Although the WTO is a new international organization, its origins are rooted in the General Agreement of Trade and Tariffs (GATT) of 1947. In the Uruguay Round of the GATT (1986-1994), it was decided that the international trade rules should pay more attention to the trade of “invisibles”, such as intellectual property, services and knowledge. These elements were more and more important for the world economy and were not covered by the GATT’47. To manage these new complexities, a single trade agreement was not enough. So, it was necessary to create an international organization, the WTO, which contemplated new trade agreements to fill the GATT gap: the TRIPS and the GATS. Currently, the WTO has 151 member countries. These countries have committed themselves to respect the norms and disciplines of the WTO agreements, as well as to promote progressive trade liberalization in the areas covered by the agreements. wto-logo.jpg

In addition to the scope, another important difference between the GATT and the WTO is related to the dispute settlement procedure. The dispute settlement system of the WTO is regarded as much more efficient than the old system because of new procedural innovations. This also makes the WTO more powerful in enforcing trade agreements and consequently obliges member countries to be careful about respecting the content of the trade agreements.
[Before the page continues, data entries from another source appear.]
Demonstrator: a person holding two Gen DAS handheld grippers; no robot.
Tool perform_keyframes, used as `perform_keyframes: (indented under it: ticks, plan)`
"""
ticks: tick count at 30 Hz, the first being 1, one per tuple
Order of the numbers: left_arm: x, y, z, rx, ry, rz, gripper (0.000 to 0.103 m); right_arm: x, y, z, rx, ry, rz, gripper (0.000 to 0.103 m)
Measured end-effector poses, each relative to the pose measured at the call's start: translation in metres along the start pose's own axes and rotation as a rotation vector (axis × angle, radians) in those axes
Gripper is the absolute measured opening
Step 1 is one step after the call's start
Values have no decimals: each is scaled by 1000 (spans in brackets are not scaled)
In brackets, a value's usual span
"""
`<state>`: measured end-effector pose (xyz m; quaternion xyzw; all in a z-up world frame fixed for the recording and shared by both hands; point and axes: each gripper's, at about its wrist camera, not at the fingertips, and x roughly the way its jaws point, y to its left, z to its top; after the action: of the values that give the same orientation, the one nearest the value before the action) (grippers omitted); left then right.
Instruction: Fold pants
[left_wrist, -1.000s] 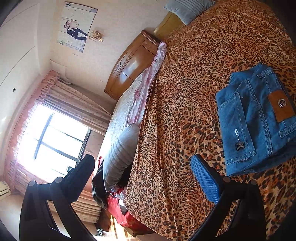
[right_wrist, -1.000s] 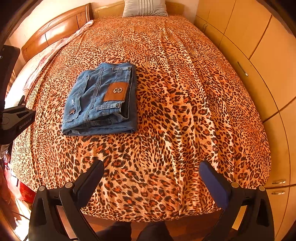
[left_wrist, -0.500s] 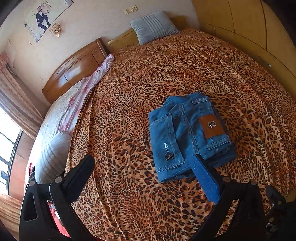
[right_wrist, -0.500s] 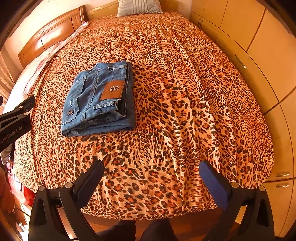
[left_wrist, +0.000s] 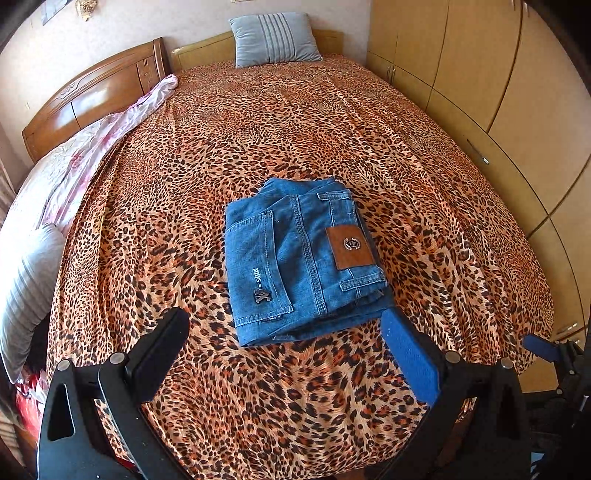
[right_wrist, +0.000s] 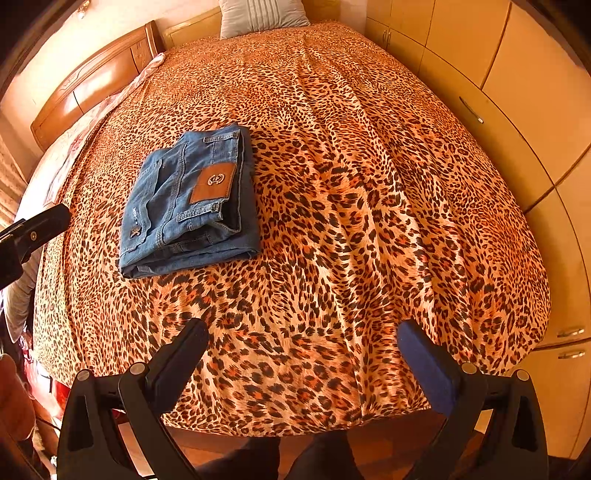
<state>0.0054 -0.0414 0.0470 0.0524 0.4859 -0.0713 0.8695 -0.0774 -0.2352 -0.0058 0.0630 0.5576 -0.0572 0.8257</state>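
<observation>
My left tongs (left_wrist: 284, 343) are spread wide and grasp nothing; my right tongs (right_wrist: 303, 350) are likewise released and empty. Both hang over the foot of the bed (left_wrist: 332, 122), above its leopard-print cover, touching no cloth.

The pants (left_wrist: 295, 258), blue denim, lie folded into a compact block on the cover, brown leather patch (left_wrist: 349, 247) facing up. From the left camera they sit just past my tips, toward 12 o'clock, the right finger's blue pad (left_wrist: 410, 354) just beside their near corner. From the right camera they lie at about 10 o'clock, well apart from those tongs.

Nothing lies on the cover between either pair of tongs and the pants. A grey-blue pillow (left_wrist: 275, 38) leans on the headboard (left_wrist: 99, 96) far off at 12 o'clock. A pale floral quilt (left_wrist: 74, 162) runs along the 9 o'clock edge, with a grey striped cushion (left_wrist: 26, 288) nearer me. Wardrobe doors (left_wrist: 498, 74) line the 3 o'clock side. In the right view my dark trouser legs (right_wrist: 280, 458) show at 6 o'clock.
</observation>
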Motion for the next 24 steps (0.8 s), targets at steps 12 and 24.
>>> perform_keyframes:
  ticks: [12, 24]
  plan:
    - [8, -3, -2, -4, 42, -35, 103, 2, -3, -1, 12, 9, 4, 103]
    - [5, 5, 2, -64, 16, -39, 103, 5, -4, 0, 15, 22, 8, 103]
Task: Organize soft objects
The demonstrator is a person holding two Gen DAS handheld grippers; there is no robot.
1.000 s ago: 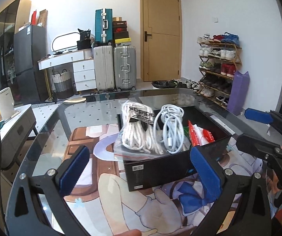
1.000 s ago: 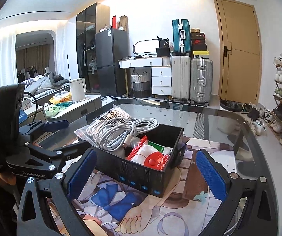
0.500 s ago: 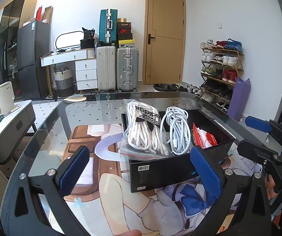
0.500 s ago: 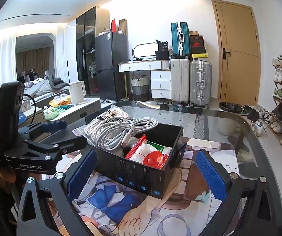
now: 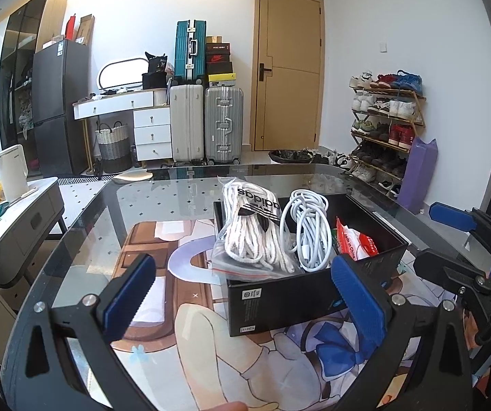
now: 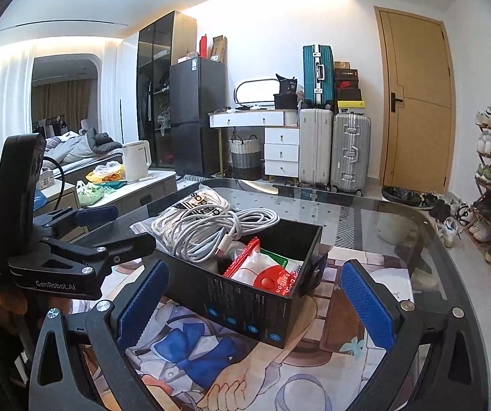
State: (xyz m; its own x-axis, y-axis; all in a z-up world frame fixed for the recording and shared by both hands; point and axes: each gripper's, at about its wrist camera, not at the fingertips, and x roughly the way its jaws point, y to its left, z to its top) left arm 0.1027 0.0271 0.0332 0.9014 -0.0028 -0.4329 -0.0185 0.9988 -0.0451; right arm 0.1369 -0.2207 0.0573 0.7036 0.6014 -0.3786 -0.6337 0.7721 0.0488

Finally, another important difference between the GATT and the WTO can be found in its political character. In the framework of the WTO, the liberalization principle is stronger than in the original GATT. This Agreement, created in the post-WWII context, instituted a commercial regime of Keynesian embedded liberalism. But the WTO, created in a moment of neoliberal climax, clearly breaks the balance between the global liberalization objective and the capacity of states to deliver their legitimate social purpose. The fact that the WTO covers public services, such as health and education, as well as other public goods such as knowledge, significantly increases the social implications of this political shift in the international trade regime and one that GlobalHigherEd will be exploring in detail.

Both the presence and the politics of the WTO and its embrace of education–including higher education–as a new tradeable services sector is not only far reaching, but has important implications for academics’ everyday work and for how the sector is constructed and regulated. For these reasons, those working in the sector should have at least a working knowledge of the GATS and TRIPS processes so that they can either mediate or intervene in debates. We hope this series  will help you contribute to this debate.